*** Opening of DATASET EXTRACT ***
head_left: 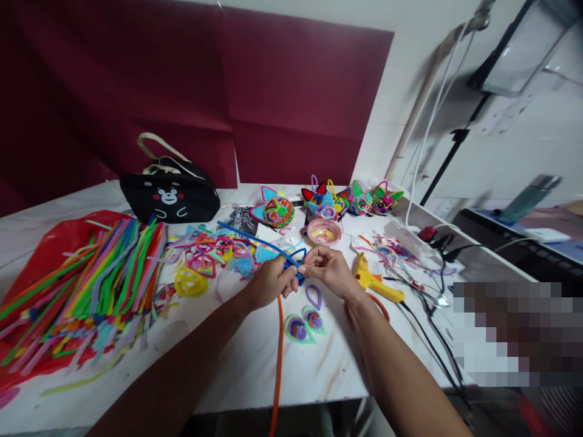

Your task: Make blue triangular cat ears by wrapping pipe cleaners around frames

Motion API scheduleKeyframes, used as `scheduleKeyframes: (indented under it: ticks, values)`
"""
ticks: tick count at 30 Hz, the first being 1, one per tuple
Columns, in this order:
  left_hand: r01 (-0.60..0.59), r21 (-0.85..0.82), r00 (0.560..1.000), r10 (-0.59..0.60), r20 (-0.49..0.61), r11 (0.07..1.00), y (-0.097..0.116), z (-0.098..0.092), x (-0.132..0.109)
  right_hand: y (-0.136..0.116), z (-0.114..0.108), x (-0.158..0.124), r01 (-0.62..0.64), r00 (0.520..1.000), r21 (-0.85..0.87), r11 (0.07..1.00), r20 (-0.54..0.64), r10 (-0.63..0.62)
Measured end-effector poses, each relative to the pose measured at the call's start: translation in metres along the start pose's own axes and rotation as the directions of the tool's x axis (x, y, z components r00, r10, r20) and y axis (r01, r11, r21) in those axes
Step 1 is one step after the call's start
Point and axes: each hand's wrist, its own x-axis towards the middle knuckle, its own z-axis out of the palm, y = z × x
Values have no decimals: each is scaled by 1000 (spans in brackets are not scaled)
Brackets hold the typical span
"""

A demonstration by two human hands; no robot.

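Observation:
Both hands meet over the middle of the white table (255, 364). My left hand (268, 282) and my right hand (328, 267) are closed in pinches on a blue pipe cleaner (255, 238), which is bent into a loop between them and trails up to the left. An orange pipe cleaner (279, 358) hangs from under my left hand down past the table's front edge. Just below the hands lie two teardrop-shaped coiled pieces (303, 325) and a purple loop (313, 296).
A heap of coloured pipe cleaners (86, 273) lies on red plastic at left. Behind are a black bear bag (169, 195), finished cat-eared pieces (328, 203), a small coiled bowl (323, 231). A yellow glue gun (376, 282) and cables (428, 303) lie right.

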Motion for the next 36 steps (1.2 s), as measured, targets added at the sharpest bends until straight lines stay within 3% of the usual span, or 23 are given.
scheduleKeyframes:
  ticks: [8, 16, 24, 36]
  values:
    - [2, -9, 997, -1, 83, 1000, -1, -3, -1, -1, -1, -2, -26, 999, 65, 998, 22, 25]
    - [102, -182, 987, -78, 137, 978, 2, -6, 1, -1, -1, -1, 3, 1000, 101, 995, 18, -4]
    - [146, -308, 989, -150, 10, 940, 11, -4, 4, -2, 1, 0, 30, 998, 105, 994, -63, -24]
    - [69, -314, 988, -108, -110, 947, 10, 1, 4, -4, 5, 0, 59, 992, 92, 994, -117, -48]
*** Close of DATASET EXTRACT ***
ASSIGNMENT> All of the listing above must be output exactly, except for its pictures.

ANSWER BELOW>
head_left: 

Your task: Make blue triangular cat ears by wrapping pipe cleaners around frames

Motion API scheduleKeyframes, used as `scheduleKeyframes: (indented under it: ticks, values)`
"""
ticks: tick count at 30 Hz, the first being 1, one per tuple
Columns, in this order:
  left_hand: r01 (-0.60..0.59), r21 (-0.85..0.82), r00 (0.560..1.000), r10 (-0.59..0.60), r20 (-0.49..0.61), r11 (0.07..1.00), y (-0.097..0.116), z (-0.098..0.092), x (-0.132..0.109)
  right_hand: y (-0.136..0.116), z (-0.114..0.108), x (-0.158..0.124), r01 (-0.62..0.64), r00 (0.520..1.000), r21 (-0.85..0.87), r11 (0.07..1.00), r20 (-0.54..0.64), r10 (-0.63..0.62)
Measured end-effector poses, each relative to the pose measured at the call's start: translation in metres along the start pose's own axes and rotation as the directions of the tool's x axis (x, y, z components r00, r10, r20) and y axis (r01, r11, r21) in those axes
Step 1 is one step after the call's start
Point and axes: each hand's wrist, its own x-axis towards the middle knuckle, its own z-axis out of the palm, y = z × x
Values have no decimals: each is scaled by 1000 (spans in brackets are not scaled)
Brackets hold the typical span
"""

A demonstration by two human hands; no robot.

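Observation:
Both hands meet over the middle of the white table (255, 364). My left hand (268, 282) and my right hand (328, 267) are closed in pinches on a blue pipe cleaner (255, 238), which is bent into a loop between them and trails up to the left. An orange pipe cleaner (279, 358) hangs from under my left hand down past the table's front edge. Just below the hands lie two teardrop-shaped coiled pieces (303, 325) and a purple loop (313, 296).
A heap of coloured pipe cleaners (86, 273) lies on red plastic at left. Behind are a black bear bag (169, 195), finished cat-eared pieces (328, 203), a small coiled bowl (323, 231). A yellow glue gun (376, 282) and cables (428, 303) lie right.
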
Motion for the next 36 steps (1.2 s), as measured, targets added at the sharpest bends until straight lines stay within 3% of the usual span, or 23 are given.
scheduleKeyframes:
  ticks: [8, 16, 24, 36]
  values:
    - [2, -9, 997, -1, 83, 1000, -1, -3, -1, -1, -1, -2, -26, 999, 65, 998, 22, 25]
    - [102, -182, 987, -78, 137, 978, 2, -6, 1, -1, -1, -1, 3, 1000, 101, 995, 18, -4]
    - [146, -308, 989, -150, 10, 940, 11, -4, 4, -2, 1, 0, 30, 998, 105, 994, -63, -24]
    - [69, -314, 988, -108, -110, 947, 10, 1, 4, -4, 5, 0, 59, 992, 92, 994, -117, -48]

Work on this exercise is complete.